With disk disease, an acute paralysis generally indicates a less optimistic prognosis than a paralysis that progresses gradually over a 24- to 48-hour period. A history obtained from the owner may be used to help determine the course of treatment. Knowledge of time of onset is necessary to treat the animal properly.
A slow but progressive onset of signs characterizes other disease entities. Neoplasms usually result in progressive disability over a period of time, unless pathologic fracture results in acute dysfunction. Most degenerative joint disease is progressively disabling over months or even years. Dogs with medially luxating patellas may be normal when the patella is in place, although lame when luxation occurs. The severity of disease may be monitored by following the frequency of lameness. A progressive lameness indicates that the patella is subluxating more often, and correction may be necessary.
SIGNS SEEN BY OWNER
Most persons who live with pets in their homes are quite aware of their animals' physical problems. They note subtle differences that may have little meaning to the veterinarian if seen as an isolated event; however, when compared with normal behavior for the animal, they may reflect problems or disease. The veterinarian should always be willing to listen to the owner's enumeration of signs. Should the information be insignificant, it may be rejected, but frequently owners are aware of valuable information that cannot be obtained from a 10-minute physical examination. Taking the time to listen to an owner will often save time in the workup.
DURATION OF SIGNS
Long-standing disease with chronic lameness leads one to begin thinking about chronic entities, whereas symptoms of short duration suggest other possibilities. Examination of an animal with hind limb lameness of 4 days duration may be indicative of trauma rather than of malignancy. The problem could relate to a patellar or ligament dysfunction of the knee or problems of other ligaments of the hind leg. The eventual diagnosis may reflect a sudden change in a neoplasia, although this would rank low on a list of differential diagnoses.
A thorough integration of the owner's comments on signs, including onset and duration, and a realistic history of genetic problems or previous disease should assist in arriving at a differential diagnosis. This adds additional meaning to the physical examination as well as credibility to subtle or gross abnormalities palpated.
Animals may have been treated effectively by the owner prior to presentation for examination. Such treatment masks the true severity of signs.

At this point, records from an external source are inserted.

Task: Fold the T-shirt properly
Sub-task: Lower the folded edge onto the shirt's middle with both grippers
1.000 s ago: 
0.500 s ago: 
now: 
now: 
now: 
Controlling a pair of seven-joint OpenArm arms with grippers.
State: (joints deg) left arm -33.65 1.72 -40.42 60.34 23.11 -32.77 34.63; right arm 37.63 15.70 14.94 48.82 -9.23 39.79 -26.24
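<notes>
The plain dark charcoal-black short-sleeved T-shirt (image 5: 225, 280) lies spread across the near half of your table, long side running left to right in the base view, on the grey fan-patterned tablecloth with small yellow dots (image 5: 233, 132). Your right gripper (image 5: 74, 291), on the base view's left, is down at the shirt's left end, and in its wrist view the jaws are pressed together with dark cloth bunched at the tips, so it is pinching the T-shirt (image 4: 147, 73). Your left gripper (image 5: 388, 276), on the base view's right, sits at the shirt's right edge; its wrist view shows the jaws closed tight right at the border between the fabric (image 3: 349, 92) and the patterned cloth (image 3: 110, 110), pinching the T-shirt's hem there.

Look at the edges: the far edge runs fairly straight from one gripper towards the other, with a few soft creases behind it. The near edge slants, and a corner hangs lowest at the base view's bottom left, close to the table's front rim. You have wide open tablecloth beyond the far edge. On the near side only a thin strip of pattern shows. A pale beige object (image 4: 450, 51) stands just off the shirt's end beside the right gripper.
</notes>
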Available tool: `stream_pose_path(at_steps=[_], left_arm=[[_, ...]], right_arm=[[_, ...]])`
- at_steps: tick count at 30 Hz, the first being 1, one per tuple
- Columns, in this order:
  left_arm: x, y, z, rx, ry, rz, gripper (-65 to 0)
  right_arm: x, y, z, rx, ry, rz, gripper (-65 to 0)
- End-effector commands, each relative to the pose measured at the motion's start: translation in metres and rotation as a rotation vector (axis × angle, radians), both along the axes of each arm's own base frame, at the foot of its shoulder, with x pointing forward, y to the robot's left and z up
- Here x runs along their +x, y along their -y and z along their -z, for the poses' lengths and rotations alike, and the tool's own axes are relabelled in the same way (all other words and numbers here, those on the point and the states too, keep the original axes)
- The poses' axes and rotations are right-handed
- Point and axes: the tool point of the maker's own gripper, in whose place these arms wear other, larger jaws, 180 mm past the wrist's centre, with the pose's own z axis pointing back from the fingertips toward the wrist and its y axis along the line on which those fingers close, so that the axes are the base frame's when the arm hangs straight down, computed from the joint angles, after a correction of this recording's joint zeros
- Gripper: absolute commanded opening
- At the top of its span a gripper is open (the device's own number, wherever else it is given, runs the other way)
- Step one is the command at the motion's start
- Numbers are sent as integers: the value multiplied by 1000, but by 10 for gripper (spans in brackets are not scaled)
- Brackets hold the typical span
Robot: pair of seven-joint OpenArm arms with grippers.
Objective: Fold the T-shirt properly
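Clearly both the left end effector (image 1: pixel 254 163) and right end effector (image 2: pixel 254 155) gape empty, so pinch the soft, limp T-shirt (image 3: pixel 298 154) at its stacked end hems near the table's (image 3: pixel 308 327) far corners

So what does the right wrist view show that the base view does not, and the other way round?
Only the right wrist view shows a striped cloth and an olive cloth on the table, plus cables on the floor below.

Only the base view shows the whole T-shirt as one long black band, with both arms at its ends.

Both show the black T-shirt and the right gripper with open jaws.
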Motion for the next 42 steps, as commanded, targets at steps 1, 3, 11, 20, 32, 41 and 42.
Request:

If possible, animals should not be medicated for at least 24 hours prior to examination to adequately assess the severity of the abnormality.
A knowledge of past treatment is necessary to correct mistakes that may have been initiated by an unknowing owner. With the availability of over-the-counter drugs and prescription drugs for human consumption, many animals are on inappropriate medication or ineffective doses.
Owners should be questioned about drug reactions in the animal: they may know by trial and error which drugs benefit their pets, which they vomit, and which are ineffective.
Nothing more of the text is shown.